Extracted records>
========================================================================

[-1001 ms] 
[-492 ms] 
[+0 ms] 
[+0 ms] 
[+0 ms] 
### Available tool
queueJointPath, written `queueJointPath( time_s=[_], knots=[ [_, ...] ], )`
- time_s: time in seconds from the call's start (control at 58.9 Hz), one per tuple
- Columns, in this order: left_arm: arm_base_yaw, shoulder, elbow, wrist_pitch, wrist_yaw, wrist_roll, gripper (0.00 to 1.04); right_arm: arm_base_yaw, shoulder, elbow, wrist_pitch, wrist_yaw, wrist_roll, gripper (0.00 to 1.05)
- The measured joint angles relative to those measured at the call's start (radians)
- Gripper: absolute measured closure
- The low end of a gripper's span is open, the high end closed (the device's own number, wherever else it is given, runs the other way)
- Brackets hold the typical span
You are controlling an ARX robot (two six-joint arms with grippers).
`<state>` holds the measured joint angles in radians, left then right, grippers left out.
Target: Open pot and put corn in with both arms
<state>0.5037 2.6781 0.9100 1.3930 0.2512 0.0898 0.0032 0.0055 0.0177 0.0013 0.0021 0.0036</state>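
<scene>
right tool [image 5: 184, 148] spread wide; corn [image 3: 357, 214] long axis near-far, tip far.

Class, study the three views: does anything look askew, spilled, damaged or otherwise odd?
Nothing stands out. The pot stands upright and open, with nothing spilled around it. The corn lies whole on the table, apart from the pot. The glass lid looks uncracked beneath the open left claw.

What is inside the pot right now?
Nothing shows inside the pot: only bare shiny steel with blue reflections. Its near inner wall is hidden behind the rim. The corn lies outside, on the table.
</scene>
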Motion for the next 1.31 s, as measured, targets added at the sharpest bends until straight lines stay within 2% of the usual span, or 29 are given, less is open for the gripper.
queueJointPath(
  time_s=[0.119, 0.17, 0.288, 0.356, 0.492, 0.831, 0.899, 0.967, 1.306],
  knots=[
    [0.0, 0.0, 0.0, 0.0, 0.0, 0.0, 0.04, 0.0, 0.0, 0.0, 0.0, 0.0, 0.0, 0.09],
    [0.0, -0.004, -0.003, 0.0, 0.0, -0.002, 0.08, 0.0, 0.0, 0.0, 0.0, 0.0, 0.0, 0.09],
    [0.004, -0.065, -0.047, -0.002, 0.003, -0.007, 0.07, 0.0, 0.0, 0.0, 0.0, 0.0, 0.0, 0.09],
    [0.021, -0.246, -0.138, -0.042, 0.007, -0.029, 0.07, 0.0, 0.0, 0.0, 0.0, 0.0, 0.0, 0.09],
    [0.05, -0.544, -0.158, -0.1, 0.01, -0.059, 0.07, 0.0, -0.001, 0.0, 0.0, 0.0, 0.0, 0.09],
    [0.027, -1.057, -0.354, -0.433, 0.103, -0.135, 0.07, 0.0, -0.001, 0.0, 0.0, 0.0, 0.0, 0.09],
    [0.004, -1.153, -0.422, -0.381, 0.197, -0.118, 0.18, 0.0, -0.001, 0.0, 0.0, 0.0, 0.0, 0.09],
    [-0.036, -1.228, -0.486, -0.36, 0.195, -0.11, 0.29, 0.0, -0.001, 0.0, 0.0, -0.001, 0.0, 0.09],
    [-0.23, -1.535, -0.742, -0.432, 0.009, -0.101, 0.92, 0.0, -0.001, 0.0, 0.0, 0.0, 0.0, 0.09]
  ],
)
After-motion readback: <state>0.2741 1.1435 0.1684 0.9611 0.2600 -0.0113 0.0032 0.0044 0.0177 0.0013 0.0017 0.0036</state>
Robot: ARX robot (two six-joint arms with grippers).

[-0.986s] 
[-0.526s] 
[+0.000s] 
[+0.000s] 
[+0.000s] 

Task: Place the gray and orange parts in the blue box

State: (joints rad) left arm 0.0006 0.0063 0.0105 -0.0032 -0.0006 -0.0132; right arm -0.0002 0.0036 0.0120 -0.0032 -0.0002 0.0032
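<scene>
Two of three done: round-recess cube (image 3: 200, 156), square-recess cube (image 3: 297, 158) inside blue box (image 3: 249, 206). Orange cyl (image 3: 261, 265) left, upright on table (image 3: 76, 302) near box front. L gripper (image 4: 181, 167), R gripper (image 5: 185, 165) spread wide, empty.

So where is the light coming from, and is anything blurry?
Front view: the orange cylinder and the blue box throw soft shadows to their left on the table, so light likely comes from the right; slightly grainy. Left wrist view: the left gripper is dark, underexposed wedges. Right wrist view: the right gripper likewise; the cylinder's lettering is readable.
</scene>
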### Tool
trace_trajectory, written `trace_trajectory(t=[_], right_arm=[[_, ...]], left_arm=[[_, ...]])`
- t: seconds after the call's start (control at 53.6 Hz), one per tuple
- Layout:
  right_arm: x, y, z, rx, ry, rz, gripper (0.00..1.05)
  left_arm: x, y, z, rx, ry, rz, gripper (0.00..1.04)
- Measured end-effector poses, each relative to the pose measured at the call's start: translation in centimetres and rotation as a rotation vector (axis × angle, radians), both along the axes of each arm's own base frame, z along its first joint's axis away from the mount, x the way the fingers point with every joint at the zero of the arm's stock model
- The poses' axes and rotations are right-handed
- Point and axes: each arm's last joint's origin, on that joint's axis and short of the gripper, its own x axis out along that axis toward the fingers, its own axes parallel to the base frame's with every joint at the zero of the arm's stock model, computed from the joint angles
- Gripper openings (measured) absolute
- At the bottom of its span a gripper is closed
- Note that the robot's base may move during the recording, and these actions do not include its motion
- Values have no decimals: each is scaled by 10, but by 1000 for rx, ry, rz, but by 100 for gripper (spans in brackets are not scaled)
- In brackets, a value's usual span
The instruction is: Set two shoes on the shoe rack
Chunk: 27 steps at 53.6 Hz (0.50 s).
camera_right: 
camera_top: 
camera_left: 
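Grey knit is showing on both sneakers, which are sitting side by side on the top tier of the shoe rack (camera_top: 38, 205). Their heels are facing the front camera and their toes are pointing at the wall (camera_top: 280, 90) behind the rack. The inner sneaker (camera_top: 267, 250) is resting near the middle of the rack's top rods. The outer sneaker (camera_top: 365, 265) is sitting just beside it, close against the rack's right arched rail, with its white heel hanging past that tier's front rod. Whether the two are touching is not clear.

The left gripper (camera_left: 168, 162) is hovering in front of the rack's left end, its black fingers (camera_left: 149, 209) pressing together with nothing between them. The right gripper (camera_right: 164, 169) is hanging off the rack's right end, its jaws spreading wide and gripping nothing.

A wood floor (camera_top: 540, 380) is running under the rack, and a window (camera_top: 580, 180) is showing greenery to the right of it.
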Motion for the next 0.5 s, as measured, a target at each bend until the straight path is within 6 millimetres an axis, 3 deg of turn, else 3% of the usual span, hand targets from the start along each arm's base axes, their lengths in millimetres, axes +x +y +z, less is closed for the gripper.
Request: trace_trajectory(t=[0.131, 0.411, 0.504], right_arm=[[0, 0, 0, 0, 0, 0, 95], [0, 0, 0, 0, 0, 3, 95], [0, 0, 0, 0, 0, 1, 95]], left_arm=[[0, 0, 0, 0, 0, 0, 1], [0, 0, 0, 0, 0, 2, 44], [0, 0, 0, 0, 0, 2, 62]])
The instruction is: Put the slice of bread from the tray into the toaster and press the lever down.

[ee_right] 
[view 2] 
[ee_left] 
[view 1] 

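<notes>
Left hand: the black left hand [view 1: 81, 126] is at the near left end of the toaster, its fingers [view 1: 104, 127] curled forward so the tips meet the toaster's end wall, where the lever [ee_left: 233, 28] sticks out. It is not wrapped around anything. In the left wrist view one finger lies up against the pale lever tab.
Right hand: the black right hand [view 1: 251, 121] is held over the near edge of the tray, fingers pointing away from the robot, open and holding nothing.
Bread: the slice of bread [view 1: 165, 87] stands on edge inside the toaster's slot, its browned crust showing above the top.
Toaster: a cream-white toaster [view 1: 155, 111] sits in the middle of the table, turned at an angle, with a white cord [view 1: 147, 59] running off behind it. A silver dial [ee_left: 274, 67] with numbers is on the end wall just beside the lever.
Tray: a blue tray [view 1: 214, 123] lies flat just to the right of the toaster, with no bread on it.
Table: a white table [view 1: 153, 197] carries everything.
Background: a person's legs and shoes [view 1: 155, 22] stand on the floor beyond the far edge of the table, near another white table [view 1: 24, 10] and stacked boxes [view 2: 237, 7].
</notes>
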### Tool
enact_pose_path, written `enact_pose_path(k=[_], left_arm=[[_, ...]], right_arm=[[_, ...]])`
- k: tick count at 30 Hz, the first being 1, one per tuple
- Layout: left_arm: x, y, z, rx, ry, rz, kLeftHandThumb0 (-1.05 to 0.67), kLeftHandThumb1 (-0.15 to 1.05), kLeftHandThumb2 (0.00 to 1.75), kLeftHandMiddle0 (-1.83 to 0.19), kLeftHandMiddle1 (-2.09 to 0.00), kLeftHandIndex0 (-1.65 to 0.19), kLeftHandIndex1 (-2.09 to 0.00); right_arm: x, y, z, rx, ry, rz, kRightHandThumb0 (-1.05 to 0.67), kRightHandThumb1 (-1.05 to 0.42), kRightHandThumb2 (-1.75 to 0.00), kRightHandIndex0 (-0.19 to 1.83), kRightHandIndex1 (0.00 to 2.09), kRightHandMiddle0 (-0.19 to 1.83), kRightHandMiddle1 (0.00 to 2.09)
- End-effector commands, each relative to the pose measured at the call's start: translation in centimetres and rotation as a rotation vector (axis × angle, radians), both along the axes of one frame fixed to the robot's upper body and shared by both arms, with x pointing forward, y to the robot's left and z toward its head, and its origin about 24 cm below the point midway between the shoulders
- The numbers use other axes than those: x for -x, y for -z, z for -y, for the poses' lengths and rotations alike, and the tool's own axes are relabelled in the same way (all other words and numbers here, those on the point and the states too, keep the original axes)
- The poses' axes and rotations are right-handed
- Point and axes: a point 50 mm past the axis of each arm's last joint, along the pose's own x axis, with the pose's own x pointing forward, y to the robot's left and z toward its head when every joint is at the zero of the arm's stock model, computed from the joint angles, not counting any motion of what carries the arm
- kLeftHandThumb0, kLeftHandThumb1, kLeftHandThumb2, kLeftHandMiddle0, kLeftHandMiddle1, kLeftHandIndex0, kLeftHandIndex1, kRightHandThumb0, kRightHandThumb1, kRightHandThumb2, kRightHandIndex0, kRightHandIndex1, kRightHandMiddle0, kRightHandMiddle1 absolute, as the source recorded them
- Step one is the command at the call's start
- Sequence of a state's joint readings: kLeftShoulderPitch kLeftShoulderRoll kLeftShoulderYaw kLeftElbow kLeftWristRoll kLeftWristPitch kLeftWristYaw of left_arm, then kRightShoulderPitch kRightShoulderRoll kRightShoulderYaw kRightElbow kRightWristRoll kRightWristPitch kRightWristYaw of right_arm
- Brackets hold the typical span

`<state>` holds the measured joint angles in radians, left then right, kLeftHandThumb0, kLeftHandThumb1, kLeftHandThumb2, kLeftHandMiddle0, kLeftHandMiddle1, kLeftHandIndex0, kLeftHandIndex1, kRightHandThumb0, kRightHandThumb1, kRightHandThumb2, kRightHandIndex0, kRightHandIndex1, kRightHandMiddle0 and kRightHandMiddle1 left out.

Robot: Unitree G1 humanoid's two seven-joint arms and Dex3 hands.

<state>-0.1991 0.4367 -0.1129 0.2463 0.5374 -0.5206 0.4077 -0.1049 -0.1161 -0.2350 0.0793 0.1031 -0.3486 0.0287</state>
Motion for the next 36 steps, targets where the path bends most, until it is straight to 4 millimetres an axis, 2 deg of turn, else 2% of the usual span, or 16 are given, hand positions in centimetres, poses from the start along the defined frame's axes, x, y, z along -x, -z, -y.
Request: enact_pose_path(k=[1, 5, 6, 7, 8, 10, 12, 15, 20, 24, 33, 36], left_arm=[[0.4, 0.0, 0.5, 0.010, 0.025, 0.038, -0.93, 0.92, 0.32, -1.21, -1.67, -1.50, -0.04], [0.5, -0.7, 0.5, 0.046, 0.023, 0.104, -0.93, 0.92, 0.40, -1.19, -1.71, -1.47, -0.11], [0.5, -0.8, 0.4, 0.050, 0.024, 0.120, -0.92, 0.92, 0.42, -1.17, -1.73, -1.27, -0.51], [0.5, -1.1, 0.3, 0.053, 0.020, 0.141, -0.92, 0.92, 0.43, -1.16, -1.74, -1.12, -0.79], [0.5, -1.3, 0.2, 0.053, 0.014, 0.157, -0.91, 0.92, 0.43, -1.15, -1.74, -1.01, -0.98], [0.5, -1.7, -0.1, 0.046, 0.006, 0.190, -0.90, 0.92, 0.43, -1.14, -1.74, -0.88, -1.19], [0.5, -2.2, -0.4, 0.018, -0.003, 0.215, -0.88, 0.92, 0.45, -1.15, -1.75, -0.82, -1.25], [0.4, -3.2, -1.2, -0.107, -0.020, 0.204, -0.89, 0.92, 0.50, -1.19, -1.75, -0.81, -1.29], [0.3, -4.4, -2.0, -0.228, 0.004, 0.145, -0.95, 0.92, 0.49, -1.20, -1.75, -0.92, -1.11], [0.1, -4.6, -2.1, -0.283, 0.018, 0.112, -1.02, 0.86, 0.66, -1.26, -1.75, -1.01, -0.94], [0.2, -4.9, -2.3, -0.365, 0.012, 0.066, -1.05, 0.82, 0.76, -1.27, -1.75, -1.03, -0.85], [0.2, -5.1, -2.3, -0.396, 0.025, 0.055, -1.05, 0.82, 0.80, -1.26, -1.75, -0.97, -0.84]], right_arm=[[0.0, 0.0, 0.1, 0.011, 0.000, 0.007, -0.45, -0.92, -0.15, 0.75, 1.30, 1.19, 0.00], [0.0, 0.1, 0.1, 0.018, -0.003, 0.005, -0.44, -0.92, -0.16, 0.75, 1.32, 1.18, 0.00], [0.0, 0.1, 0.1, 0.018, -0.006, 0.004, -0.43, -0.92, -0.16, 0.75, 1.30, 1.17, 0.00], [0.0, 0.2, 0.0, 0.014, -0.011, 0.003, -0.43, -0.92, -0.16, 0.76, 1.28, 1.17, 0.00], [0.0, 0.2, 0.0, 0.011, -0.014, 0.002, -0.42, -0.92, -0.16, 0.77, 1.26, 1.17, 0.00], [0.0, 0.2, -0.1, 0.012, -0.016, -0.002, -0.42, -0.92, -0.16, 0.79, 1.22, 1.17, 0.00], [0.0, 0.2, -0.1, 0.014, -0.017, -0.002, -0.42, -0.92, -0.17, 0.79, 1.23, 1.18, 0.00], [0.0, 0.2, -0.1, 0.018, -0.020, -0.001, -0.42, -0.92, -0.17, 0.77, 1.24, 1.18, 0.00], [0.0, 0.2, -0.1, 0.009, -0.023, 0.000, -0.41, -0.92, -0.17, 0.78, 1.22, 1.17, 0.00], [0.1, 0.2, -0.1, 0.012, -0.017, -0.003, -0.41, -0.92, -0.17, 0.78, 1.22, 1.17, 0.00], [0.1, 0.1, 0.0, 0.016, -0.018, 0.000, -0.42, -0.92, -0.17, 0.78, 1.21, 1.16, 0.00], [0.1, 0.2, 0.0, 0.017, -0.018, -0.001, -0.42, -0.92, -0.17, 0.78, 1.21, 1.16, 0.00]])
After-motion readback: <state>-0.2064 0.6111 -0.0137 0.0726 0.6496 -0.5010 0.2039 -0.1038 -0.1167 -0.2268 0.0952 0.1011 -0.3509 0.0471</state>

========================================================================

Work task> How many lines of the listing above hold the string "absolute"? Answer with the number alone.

Result of the exercise> 3